How to Know When You’re Old: Eleven Surefire Ways to Know When to Throw in the Towel
Medium.com is full of stories by newly-minted thirty-year-olds bemoaning their ancient status. While I would give my left breast for those thirty six years back (wait, not really, how about the left canine off my dentures?) I do find it both fascinating and hilarious that those still in the blush of youth and barely scratching out their first smile lines would harangue themselves and each other about how old they are.
Sigh.
You ain’t seen nuthin’ yet.
There’s old and then there’s old. I know people in their twenties who are already done with life, devoid of joy and humor, and absolutely awful to be around. On the other hand some of the youngest folks I know are well past eighty, laugh all the time, find pleasure in the moment, and look forward to whatever the day lays at their doorstep. They are perpetually, forever youthful. Wrinkles aren’t the point. What’s in the heart and soul determines youth. However, I do have to admit, there are a few ways to tell if the body has decided that it’s time to pay you back for all those skydives, those martinis, those late night rages and a few too many cigars.

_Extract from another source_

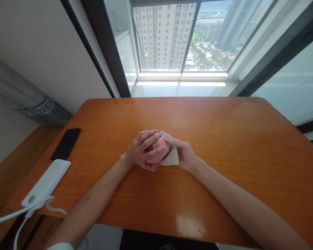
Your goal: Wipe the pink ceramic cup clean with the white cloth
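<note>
Okay, so the pink rounded thing [159,148] is smooth and slightly glossy, though mostly covered, so I can't say exactly what it is. It's held around the middle of the orange wood surface [232,139], with a pale grey cloth [172,156] bunched against its right side. The left hand [142,151] has a closed grip wrapped over the pink thing, and the right hand [181,152] has a closed grip pressing the cloth onto it. Well off to the left lie a black phone [65,144] and a white power bank [45,182] with a white cable [18,216]. Past the far edge there's a big window [167,38].
</note>
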The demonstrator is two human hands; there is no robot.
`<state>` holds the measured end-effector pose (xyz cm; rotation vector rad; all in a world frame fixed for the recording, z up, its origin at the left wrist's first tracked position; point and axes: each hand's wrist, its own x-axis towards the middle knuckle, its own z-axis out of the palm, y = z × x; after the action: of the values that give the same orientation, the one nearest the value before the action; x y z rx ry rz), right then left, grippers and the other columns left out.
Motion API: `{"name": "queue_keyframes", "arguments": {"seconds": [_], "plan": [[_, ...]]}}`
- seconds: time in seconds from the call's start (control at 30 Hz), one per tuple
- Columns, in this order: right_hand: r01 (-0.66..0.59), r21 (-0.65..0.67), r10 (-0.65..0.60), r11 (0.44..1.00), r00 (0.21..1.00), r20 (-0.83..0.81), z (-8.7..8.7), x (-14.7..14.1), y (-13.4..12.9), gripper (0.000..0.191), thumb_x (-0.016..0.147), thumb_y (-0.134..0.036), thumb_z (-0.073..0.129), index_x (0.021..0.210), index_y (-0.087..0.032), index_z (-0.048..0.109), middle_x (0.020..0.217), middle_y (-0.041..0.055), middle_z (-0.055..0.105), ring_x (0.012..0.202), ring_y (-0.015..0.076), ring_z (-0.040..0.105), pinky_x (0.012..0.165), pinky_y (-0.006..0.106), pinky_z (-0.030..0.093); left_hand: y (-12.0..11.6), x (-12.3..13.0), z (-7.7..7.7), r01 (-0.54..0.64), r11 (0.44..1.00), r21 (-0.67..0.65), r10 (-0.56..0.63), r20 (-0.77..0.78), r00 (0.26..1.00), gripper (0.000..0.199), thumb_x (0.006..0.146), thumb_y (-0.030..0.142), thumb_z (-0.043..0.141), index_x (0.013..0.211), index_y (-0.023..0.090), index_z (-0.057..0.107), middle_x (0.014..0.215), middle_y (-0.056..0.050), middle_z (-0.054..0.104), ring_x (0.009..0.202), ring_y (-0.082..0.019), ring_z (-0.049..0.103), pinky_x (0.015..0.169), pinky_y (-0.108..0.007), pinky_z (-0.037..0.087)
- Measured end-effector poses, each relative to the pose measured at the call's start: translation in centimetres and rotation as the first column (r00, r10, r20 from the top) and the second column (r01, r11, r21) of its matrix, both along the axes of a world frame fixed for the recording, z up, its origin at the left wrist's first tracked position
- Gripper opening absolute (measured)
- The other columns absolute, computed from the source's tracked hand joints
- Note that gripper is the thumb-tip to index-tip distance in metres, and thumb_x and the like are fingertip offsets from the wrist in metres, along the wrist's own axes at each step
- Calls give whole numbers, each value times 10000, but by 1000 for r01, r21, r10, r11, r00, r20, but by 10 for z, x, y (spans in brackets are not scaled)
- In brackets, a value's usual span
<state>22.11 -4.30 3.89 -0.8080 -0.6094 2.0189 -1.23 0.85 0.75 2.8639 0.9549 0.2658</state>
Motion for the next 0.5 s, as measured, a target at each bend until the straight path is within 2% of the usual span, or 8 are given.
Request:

So, to get the record straight, here are some clear indications that you are, indeed getting old:
- You don’t care about sex any more. Really? Honestly? Doesn’t interest you? The day I don’t want to rip my BF’s clothes off (okay, okay, he’s one hell of a hunk of handsome muscle, so I’m by god prejudiced) is the day I am officially an old crank. If I look at that body and say…meh…shoot me. Please.
- Your hair relocates. Or, for that matter, either goes grey or falls out entirely, at which point you are either tattooing in eyebrows (or pubic hair, but that would really hurt) or drawing them on. Or you’ve invested in several crates of Brown Betty (http://www.bettybeauty.com/).

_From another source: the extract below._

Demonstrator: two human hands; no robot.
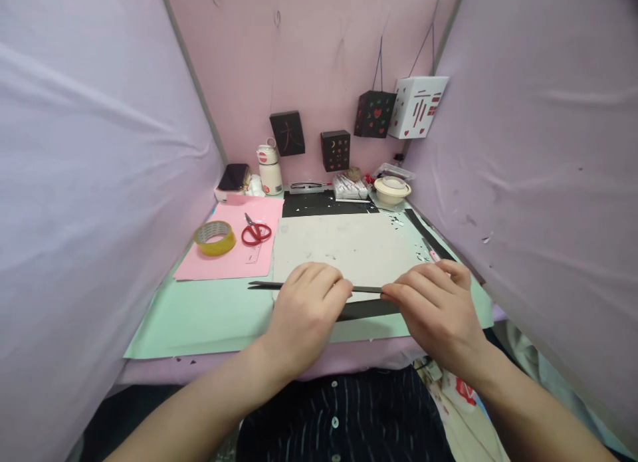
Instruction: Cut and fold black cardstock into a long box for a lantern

- Shit falls off, rolls away, and you can’t find it because you stuck your glasses on your head and you forgot. Body parts go missing, teeth fall out, dentures take a hike or some other part of you, real or plastic, departs your person. Damned if you know where it went. WHERE THE HELL DID I PUT MY GLASSES???
- All the women your age look like men, and all the men look like women. All of them have long hairs growing out of their chins (and noses, and ears….) Most men have bigger boobs that you EVER did as a young woman. Both sexes have their elastic waists pulled up under their boobs.
- You drive like your father. Twenty miles an hour in the passing zone, with forty cars honking behind you, and you can barely see over the dashboard. Your car is still in second gear and you’re terrified you’re going too fast. (My father drove just like that. I ended up right behind this and was horrified to see the driver wave at me. AUGH. It WAS my father. ) Who drives 20 in a 55 mph zone? Old men.
- You have a bubble butt. Depends give you a Kardashian ass, but it’s lumpy.
- You pepper your conversation with Goddamned kids these days.
- You begin conversations with “Back in my day….” and the room promptly clears out.
- You fart eloquently and unapologetically in public. Sometimes you misinterpret the signals. And the room promptly clears out.
- You stop laughing.
- You constantly obsess about being old.
There’s only one cure for age. Stop living.
There’s only one cure for getting old. Start laughing.